◆ Task goal
Write the listing out again word for word. Pictures do not belong in the copy.

╭──

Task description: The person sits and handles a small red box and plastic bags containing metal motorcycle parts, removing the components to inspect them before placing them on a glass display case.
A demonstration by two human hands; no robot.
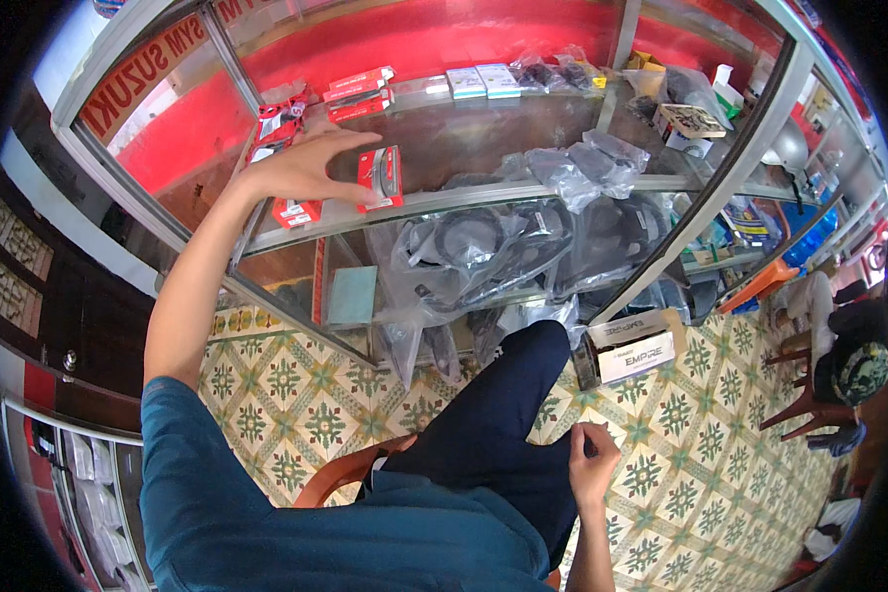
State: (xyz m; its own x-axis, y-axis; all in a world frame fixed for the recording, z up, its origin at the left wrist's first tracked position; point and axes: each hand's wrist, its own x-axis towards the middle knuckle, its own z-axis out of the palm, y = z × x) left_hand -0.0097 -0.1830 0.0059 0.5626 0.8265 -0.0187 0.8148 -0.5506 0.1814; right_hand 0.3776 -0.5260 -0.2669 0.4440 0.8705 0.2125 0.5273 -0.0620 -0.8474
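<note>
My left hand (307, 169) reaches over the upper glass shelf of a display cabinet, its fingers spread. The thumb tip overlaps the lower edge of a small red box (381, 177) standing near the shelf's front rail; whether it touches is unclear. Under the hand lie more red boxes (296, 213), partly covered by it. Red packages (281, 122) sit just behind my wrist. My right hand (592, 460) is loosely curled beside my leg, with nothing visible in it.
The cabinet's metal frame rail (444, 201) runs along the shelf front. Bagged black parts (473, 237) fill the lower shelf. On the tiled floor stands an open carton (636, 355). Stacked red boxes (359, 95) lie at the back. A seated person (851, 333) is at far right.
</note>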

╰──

◆ Answer box
Task description: The person sits and handles a small red box and plastic bags containing metal motorcycle parts, removing the components to inspect them before placing them on a glass display case.
A demonstration by two human hands; no robot.
State: (xyz m; its own x-axis, y-axis; all in a world frame fixed for the recording, z up, its origin at the left wrist's first tracked position; point and axes: each hand's wrist, its own x-axis towards the middle knuckle, its own z-axis out of the palm, y = z × x) left_hand -0.0097 -0.1830 0.0059 0.5626 0.8265 -0.0187 0.8148 -0.5506 0.1814; right_hand 0.3776 -0.5260 -0.2669 0.4440 0.8705 0.2125 0.5273 -0.0620 -0.8474
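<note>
My left hand (307, 169) reaches over the upper glass shelf of a display cabinet, its fingers spread. The thumb tip overlaps the lower edge of a small red box (381, 177) standing near the shelf's front rail; whether it touches is unclear. Under the hand lie more red boxes (296, 213), partly covered by it. Red packages (281, 122) sit just behind my wrist. My right hand (592, 460) is loosely curled beside my leg, with nothing visible in it.
The cabinet's metal frame rail (444, 201) runs along the shelf front. Bagged black parts (473, 237) fill the lower shelf. On the tiled floor stands an open carton (636, 355). Stacked red boxes (359, 95) lie at the back. A seated person (851, 333) is at far right.
</note>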

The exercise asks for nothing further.